I just read that Swivel is up and live (TechCrunch). I have a pretty crushed day today so won't be able to do a deep dive. However, in looking around I did spot something of interest (that is to say, if you are obsessed with tabular data processing). Although Swivel indicates where you can get data to upload, it currently doesn't have the ability to slurp tables in raw HTML format.
Swivel is not yet smart enough to automatically extract tables from web pages. Getting data from web pages into Swivel is tricky, because of the wild variety of formats and structures of data in web pages. Follow the instructions below and give it a shot.

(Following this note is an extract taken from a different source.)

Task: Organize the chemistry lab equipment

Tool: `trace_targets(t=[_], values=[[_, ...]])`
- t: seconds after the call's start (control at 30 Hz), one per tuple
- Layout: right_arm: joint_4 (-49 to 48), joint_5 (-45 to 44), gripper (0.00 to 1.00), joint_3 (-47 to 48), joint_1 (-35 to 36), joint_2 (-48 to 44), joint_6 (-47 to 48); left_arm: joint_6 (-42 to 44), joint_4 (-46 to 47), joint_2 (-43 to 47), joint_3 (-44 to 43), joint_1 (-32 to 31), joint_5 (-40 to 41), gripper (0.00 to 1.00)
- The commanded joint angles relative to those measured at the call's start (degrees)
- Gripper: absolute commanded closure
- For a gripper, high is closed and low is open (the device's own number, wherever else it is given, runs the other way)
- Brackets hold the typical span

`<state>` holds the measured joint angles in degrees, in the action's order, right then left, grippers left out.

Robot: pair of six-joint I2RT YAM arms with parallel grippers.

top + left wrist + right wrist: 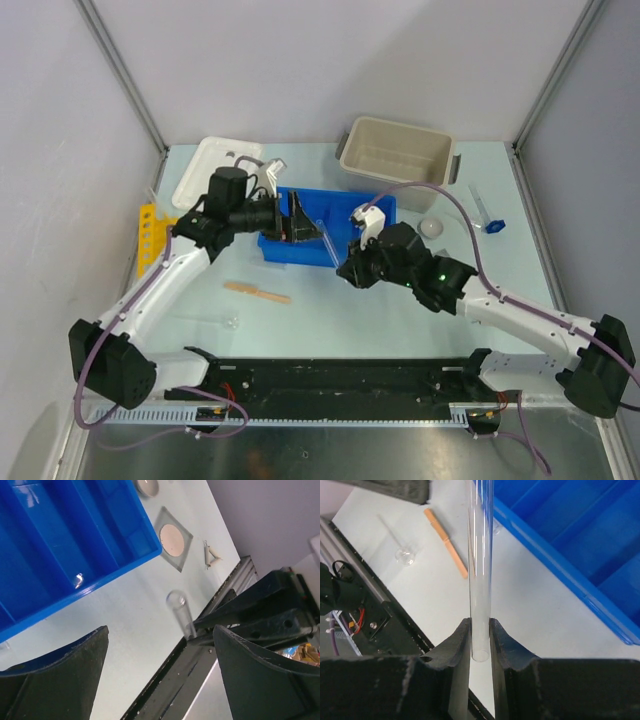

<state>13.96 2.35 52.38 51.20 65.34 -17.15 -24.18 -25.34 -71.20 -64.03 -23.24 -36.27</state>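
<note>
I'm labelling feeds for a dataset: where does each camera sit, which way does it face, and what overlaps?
Top external: fixed overhead, behind left arm and right arm, both showing, looking down on the table.
Left wrist: on the left arm, facing past the open left gripper at the mesh.
Right wrist: on the right arm, facing along the right gripper, shut on the glass tube, toward the stick.
Shared: all three show the blue tray.

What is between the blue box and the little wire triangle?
The grey square mesh with a white disc lies there, between the blue tray and the wire triangle. The left wrist view shows it; the top view does not.
</note>
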Motion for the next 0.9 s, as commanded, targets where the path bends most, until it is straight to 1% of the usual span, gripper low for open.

I can believe this - it is a hard problem (which is why I spent at least 4 years researching it for my PhD). Swivel peeps may be interested in some of the literature in this area (appearing in a special issue of IJDAR on tables). Here's also an approximate list of papers that I've written/contributed to.
Having .csv upload would be simple enough.
It would be awesome to have them work on a plugin so I can import from google analytics or sitemeter....
Big source of data...
Kevin
Posted by: Kevin Burton | December 06, 2006 at 01:48 PM
They do have csv upload as standard (though when I tried to upload a single dimension of data it failed). The import from other sources is an idea I passed along - imagine access to blogpulse data so you could mix it with stock prices or average temperatures, etc.
Posted by: Matthew Hurst | December 06, 2006 at 01:59 PM
I uploaded a dataset from a website. I didn't notice it had a bunch of references until after I uploaded it, and they caused the formatting and everything to be all messed up. I couldn't find a way to change the input dataset. I'm trying to upload it again as a new set (the site is being hammered), but I don't see how to delete the old one.
Posted by: Andrew Hitchcock | December 06, 2006 at 03:30 PM
ooh, those papers should be an interesting read. but personally, pulling meaningful data out of html web pages consistently correct all the time, i have admit is impossible. add on top of that, that the table will likely be digested into a more human readable format (totals rows, aggregated data values) and it becomes even more intractable. swivel happens to shine at near-raw formatted data, the type that people look at and instantly need to put into a tool anyway.
now, what would you say to a data input api, free for anyone to use or write plugins for? hotness.
visnu
swivel eng #2
Posted by: visnu | December 07, 2006 at 12:08 AM
witches, i didn't read everyone's comments before commenting myself. kevin is insightful.
Posted by: visnu | December 07, 2006 at 12:11 AM
Visnu - o ye of little faith. The problem is not to provide an algorithm that is perfect for every table, but to provide an algorithm that can correctly pull data from some tables and, importantly, know when it is being accurate.
Posted by: Matthew Hurst | December 07, 2006 at 06:35 AM
matthew - that's what i'd expect to deliver for html table parsing, i'd be satisfied if it works for 80+% of the cases, but falls flat on a good 1% or more. i actually cut my teeth on machine learning parsing resumes into richer xml formats for an old company and resumes fall in the scary territory of nlp-type things.
now, microformats. those would be fun to support too. point swivel at a page that isn't even in a table, but in more semantic html mark up and have it bring back something useful. that's web _3.0_. aw yeah.
but again, my lazy self would love a gang of plugin/api coders doing the work for me.
Posted by: visnu | December 07, 2006 at 07:48 PM